What is required: Each entry that follows needs to be written out exactly, with nothing left out.

Stored items from a collection

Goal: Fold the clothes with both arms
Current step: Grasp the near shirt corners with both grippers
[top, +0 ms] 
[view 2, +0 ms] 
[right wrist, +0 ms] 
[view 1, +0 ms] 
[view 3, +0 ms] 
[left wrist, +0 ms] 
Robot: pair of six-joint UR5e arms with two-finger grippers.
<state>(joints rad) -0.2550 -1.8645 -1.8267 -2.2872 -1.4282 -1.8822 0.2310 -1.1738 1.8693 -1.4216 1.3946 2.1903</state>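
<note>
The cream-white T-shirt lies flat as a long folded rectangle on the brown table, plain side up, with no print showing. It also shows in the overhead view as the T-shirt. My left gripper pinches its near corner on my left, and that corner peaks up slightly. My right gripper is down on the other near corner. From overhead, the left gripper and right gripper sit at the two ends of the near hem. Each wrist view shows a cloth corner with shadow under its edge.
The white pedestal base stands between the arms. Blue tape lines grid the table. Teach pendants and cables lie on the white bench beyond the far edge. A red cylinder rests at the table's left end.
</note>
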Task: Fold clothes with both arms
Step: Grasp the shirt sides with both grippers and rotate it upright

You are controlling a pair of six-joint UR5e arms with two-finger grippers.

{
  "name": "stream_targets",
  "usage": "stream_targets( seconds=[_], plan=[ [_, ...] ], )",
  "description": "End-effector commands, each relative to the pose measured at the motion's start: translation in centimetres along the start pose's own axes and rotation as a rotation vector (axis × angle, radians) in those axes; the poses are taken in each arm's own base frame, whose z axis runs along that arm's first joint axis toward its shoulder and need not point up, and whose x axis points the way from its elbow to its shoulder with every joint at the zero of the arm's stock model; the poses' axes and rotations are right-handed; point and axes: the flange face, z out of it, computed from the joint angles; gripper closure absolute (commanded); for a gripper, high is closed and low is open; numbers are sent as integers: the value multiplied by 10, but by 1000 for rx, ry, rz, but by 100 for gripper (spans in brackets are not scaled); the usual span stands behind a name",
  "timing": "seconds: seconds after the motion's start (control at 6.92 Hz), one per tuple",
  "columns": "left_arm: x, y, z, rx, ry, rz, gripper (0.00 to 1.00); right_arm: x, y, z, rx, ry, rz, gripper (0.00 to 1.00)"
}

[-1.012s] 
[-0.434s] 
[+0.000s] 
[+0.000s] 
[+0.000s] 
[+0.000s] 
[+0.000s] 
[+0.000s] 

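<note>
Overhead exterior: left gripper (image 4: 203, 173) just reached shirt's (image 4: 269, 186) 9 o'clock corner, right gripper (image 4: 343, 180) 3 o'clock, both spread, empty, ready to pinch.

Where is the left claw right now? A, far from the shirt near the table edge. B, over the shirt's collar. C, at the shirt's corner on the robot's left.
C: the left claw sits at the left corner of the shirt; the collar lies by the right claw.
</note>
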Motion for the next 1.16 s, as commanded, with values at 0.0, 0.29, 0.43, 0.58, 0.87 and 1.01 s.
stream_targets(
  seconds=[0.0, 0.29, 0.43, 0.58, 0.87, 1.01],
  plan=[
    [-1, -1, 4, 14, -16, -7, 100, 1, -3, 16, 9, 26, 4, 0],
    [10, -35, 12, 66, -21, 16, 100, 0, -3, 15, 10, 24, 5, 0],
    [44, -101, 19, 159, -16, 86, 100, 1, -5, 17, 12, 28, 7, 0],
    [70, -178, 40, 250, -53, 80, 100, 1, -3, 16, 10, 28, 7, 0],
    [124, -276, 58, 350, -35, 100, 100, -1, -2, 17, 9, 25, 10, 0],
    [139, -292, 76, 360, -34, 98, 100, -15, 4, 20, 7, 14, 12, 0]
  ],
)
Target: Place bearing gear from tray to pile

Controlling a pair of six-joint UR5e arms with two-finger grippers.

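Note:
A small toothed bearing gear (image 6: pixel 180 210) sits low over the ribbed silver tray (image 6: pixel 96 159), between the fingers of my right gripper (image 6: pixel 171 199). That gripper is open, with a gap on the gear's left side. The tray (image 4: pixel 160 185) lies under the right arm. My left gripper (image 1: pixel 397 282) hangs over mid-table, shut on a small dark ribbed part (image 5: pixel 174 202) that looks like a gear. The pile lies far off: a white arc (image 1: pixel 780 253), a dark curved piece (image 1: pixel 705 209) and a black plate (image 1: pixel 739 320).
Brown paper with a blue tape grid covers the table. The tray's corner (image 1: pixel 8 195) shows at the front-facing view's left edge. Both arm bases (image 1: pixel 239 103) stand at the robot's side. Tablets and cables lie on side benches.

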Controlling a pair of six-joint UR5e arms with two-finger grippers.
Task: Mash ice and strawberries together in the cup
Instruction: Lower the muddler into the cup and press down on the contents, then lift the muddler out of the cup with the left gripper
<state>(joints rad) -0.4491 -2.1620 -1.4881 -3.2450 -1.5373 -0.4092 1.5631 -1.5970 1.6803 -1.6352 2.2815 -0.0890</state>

Answer box:
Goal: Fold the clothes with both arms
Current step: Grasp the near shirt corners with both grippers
[top, +0 ms] 
[view 2, +0 ms] 
[right wrist, +0 ms] 
[view 1, +0 ms] 
[view 3, +0 ms] 
[left wrist, +0 ms] 
Robot: pair of six-joint UR5e arms with two-finger grippers.
<state>(joints rad) -0.2550 -1.8645 -1.8267 -2.2872 -1.4282 -1.8822 0.2310 -1.1738 1.8693 -1.4216 1.3946 2.1903</state>
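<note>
The cream-white T-shirt lies flat as a long folded rectangle on the brown table, plain side up, with no print showing. It also shows in the overhead view as the T-shirt. My left gripper pinches its near corner on my left, and that corner peaks up slightly. My right gripper is down on the other near corner. From overhead, the left gripper and right gripper sit at the two ends of the near hem. Each wrist view shows a cloth corner with shadow under its edge.
The white pedestal base stands between the arms. Blue tape lines grid the table. Teach pendants and cables lie on the white bench beyond the far edge. A red cylinder rests at the table's left end.
</note>
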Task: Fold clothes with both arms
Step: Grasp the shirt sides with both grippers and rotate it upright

You are controlling a pair of six-joint UR5e arms with two-finger grippers.

{
  "name": "stream_targets",
  "usage": "stream_targets( seconds=[_], plan=[ [_, ...] ], )",
  "description": "End-effector commands, each relative to the pose measured at the motion's start: translation in centimetres along the start pose's own axes and rotation as a rotation vector (axis × angle, radians) in those axes; the poses are taken in each arm's own base frame, whose z axis runs along that arm's first joint axis toward its shoulder and need not point up, and whose x axis points the way from its elbow to its shoulder with every joint at the zero of the arm's stock model; the poses' axes and rotations are right-handed; point and axes: the flange face, z out of it, computed from the joint angles; gripper closure absolute (commanded); for a gripper, high is closed and low is open; numbers are sent as integers: the value multiplied by 10, but by 1000 for rx, ry, rz, but by 100 for gripper (spans in brackets are not scaled); the usual span stands behind a name",
  "timing": "seconds: seconds after the motion's start (control at 6.92 Hz), one per tuple",
  "columns": "left_arm: x, y, z, rx, ry, rz, gripper (0.00 to 1.00); right_arm: x, y, z, rx, ry, rz, gripper (0.00 to 1.00)"
}

[-1.012s] 
[-0.434s] 
[+0.000s] 
[+0.000s] 
[+0.000s] 
[+0.000s] 
[+0.000s] 
[+0.000s] 

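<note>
Overhead exterior: left gripper (image 4: 203, 173) just reached shirt's (image 4: 269, 186) 9 o'clock corner, right gripper (image 4: 343, 180) 3 o'clock, both spread, empty, ready to pinch.

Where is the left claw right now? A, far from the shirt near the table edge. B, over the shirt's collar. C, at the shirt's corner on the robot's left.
C: the left claw sits at the left corner of the shirt; the collar lies by the right claw.
</note>
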Motion for the next 1.16 s, as commanded, with values at 0.0, 0.29, 0.43, 0.58, 0.87 and 1.01 s.
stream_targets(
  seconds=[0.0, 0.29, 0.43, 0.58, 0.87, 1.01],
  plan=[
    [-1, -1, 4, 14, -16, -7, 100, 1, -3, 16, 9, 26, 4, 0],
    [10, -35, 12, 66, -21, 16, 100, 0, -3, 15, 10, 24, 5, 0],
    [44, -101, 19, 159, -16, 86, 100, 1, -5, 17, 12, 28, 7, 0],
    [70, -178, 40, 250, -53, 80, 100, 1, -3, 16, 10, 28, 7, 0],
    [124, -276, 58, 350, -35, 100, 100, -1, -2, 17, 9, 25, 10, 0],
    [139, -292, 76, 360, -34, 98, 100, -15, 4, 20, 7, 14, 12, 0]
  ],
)
Target: Place bearing gear from tray to pile

Controlling a pair of six-joint UR5e arms with two-finger grippers.

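Note:
A small toothed bearing gear (image 6: pixel 180 210) sits low over the ribbed silver tray (image 6: pixel 96 159), between the fingers of my right gripper (image 6: pixel 171 199). That gripper is open, with a gap on the gear's left side. The tray (image 4: pixel 160 185) lies under the right arm. My left gripper (image 1: pixel 397 282) hangs over mid-table, shut on a small dark ribbed part (image 5: pixel 174 202) that looks like a gear. The pile lies far off: a white arc (image 1: pixel 780 253), a dark curved piece (image 1: pixel 705 209) and a black plate (image 1: pixel 739 320).
Brown paper with a blue tape grid covers the table. The tray's corner (image 1: pixel 8 195) shows at the front-facing view's left edge. Both arm bases (image 1: pixel 239 103) stand at the robot's side. Tablets and cables lie on side benches.
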
Controlling a pair of six-joint UR5e arms with two-finger grippers.
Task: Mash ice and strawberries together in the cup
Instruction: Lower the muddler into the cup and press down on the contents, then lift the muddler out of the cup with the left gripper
<state>(joints rad) -0.4491 -2.1620 -1.4881 -3.2450 -1.5373 -0.4092 1.5631 -1.5970 1.6803 -1.6352 2.2815 -0.0890</state>

No additional answer text is required.